Israel based monitoring and insurance provider RADCOM has announced the completion of their acquisition of mobility experience, analytics company Continual. The company says that the acquisition will provide a broader portfolio for RADCOM in location and mobility analytics.

Investments and exits.

UK-based data security provider Metomic has raised $20 million in Series A funding, led by Evolution Equity Partners, with participation from Resonance and Connect Ventures. The company says that the funding will be used for expansion efforts within the US, as well as research and development.

Cybersecurity firm Aadya Security has raised $5 million in Series A funding, led by Left Lane Capital, with contributions from 645 Ventures, Gaingels, Firebrand Ventures, and Invest Detroit, Security Week reports.

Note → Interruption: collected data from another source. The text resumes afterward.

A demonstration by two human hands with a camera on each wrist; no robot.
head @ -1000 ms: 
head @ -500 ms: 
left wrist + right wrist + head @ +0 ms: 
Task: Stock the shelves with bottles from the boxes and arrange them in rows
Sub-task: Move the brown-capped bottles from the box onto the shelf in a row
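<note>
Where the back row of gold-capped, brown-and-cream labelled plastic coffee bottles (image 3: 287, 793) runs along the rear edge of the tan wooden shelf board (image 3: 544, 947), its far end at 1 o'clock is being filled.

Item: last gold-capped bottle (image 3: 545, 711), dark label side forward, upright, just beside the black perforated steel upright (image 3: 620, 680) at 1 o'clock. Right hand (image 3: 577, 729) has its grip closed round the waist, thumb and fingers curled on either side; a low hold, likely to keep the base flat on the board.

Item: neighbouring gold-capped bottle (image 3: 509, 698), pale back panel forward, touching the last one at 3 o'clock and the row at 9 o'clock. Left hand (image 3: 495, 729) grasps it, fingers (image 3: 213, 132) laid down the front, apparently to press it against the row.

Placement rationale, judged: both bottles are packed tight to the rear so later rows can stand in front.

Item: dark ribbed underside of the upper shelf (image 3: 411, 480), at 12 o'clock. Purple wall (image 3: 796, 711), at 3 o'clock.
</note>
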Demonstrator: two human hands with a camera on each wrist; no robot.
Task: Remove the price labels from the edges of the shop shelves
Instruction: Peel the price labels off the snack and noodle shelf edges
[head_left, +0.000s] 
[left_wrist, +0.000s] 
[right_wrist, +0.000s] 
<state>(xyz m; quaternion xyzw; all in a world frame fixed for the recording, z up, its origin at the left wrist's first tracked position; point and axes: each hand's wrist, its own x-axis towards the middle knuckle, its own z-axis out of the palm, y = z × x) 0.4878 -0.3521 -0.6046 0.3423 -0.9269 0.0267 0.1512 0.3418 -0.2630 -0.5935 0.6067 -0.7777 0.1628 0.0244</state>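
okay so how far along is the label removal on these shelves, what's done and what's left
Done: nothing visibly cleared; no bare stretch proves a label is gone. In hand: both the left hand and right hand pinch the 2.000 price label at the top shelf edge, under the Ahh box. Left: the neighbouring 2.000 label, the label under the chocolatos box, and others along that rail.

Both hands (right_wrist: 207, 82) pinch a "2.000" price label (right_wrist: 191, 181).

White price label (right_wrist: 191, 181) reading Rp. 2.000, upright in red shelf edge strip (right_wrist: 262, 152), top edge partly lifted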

The investment is planned to be used for expansion of the company’s sales team, expansion of the company’s channel program, and expansion of its market share.

Security company Shield, who specializes in protection against online scams, has raised $2.1 million in pre-seed funding from a multitude of investors, including Kraken Ventures, Eterna Capital, Alchemy, and Moonpay, among others, Pulse 2.0 reports. The company’s goal is to shield organizations and consumers from exploits of crypto.

Behavioral biometrics intelligence and fraud detection company BioCatch has welcomed Permira Growth Opportunities as a shareholder, as it has acquired a significant minority stake in the company. Permira is now the third largest shareholder in BioCatch, who now plans to concentrate on geographical expansion, product, innovation, and potential future mergers and acquisitions.

Company news.

New Jersey-based API Security provider L7 Defense has rebranded as ammune.ai, Yahoo Finance reports. The goal of the rebrand is for the company to label themselves as a leader in AI security. "AI protection is the fast-forward present of cybersecurity, and we intend to lead it. Together with partners that commit to AI, in the smartNIC sector, we will fill the cyber security gap [and] accelerate security for data centers. Rebranding as ammune.ai reflects our commitment to providing the best AI-based security solutions to our customers,” said Dr. Avi Fried, CEO of ammune.ai.